What is needed:
Copy, word for word, each line of the data below from the first through the line containing "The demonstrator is", and stop there.

Collected material:
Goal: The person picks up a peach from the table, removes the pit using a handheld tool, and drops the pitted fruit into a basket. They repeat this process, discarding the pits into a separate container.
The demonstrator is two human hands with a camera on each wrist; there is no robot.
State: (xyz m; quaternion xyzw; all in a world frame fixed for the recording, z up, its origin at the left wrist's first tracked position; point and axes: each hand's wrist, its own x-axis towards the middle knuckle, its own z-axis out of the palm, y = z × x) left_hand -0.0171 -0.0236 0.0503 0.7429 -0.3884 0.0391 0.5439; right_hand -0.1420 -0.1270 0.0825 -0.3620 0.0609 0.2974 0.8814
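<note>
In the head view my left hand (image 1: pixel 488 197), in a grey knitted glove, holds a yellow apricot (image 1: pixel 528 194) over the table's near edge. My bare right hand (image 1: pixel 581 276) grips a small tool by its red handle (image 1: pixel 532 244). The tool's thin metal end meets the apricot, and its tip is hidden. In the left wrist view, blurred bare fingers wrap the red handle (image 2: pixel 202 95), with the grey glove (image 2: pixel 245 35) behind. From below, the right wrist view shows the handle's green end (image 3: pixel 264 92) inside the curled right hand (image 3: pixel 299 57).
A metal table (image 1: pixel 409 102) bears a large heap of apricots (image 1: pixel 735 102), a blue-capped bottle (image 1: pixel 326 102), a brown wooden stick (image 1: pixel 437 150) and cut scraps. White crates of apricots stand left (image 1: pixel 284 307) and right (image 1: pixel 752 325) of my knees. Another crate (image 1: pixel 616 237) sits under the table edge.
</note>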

Response to the exercise:
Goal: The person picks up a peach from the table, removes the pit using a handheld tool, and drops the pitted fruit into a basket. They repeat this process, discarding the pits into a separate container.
The demonstrator is two human hands with a camera on each wrist; there is no robot.

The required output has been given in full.